The human genome differs from the chimpanzee genome by only 35 million base pairs, of which about 5 million are thought to be active. Compare that to the total genome of around 3 billion base pairs.
So disregarding the inactive mutations, there needs to have been time for about 5 10^6 beneficial point mutations to take place. That's all.
The rate of point mutations is roughly 100 per birth. After a few hundred generations, any beneficial mutation will spread throughout the genome. So if it has been 5 10^6 years = 2 10^5 generations since humans and chimps diverged, 2 10^5 * 100 * N mutations have occurred, where N is the population size (taken to be constant for simplicity). You took N = 10^9, which is obviously too high - let's take it to be 10^7. Then we have a total of 2*10^14 mutations total in the human genome since the time we diverged from chimps.

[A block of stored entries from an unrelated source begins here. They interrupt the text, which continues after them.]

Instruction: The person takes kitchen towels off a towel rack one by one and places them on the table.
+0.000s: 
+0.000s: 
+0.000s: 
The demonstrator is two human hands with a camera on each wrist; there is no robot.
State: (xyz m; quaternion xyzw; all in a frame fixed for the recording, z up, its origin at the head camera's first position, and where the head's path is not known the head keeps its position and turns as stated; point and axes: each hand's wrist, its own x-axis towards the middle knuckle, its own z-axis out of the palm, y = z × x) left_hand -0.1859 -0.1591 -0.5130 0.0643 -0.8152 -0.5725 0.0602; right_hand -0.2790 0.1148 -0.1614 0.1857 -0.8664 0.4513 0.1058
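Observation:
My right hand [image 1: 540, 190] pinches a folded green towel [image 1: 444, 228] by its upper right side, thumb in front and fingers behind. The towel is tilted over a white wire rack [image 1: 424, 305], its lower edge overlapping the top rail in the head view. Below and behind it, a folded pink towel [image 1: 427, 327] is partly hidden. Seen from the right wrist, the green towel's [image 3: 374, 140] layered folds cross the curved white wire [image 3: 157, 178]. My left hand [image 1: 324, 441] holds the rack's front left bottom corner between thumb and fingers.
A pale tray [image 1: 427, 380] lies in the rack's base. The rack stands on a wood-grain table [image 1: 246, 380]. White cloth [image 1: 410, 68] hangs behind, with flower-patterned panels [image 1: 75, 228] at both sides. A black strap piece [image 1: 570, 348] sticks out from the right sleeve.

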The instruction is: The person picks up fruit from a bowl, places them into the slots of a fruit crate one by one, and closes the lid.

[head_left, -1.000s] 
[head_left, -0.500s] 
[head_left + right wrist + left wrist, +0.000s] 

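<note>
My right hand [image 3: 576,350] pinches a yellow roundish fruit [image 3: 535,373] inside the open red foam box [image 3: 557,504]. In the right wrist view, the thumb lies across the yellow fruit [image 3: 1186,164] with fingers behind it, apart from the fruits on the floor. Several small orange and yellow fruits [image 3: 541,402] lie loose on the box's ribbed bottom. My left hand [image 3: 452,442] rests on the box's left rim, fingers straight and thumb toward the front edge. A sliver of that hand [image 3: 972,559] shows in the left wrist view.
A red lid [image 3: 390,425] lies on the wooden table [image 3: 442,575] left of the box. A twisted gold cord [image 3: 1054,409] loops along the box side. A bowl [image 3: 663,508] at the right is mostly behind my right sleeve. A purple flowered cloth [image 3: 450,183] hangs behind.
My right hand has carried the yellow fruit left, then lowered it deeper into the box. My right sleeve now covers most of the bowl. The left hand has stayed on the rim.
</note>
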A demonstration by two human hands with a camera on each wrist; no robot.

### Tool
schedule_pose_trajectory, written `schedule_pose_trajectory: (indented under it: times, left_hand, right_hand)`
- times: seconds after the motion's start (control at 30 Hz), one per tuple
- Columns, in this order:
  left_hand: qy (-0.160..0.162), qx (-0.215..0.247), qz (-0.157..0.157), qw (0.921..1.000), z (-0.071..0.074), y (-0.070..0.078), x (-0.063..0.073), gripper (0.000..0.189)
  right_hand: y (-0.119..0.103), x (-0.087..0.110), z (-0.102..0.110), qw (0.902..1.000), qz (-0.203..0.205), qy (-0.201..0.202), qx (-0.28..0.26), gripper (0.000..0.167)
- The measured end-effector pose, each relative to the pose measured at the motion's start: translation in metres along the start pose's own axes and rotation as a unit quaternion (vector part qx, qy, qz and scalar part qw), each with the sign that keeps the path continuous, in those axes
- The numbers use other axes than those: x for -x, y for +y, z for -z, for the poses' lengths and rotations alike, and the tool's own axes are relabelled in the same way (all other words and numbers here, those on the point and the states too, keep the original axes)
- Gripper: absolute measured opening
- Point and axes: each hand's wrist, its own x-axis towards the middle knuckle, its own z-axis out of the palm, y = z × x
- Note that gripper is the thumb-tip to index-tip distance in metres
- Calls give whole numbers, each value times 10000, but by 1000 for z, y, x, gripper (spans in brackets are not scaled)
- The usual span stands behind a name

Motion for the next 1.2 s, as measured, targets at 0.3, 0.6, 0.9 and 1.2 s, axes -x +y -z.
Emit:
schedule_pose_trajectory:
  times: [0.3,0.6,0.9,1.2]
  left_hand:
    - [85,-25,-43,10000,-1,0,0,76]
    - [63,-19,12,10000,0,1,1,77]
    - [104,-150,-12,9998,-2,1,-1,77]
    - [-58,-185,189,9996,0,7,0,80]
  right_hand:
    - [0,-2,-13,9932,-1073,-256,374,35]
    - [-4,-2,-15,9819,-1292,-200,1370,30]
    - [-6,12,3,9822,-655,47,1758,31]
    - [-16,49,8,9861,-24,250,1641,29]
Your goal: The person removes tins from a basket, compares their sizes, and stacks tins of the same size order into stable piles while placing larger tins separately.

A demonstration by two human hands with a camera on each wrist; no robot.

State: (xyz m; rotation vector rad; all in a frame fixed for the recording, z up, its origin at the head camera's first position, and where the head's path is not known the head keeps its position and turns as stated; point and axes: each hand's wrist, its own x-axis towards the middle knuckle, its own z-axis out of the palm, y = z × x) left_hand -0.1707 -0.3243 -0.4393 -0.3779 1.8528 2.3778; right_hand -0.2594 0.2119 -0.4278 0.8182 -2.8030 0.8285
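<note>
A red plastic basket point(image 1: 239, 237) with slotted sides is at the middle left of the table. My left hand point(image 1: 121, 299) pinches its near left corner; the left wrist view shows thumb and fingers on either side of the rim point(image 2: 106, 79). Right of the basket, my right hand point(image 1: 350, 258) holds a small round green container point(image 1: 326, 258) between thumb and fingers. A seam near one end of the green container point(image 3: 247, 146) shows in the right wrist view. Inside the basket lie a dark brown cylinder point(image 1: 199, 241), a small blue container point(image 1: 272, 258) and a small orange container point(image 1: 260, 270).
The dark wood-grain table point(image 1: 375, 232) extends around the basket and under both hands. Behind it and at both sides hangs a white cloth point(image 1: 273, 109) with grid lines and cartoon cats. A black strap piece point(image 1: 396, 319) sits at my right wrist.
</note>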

Of those, 5 10^6 active ones remain. So in order to explain the divergence we need that the rate of beneficial mutations in humans/chimps be around 1 in ten million. That is very low, but it might be about right.
This may also allow us to estimate the rate of neutral (inactive) mutations - naively very roughly 1 in a million (all the rest being harmful). However the logic applied to neutral mutations is a bit slippery.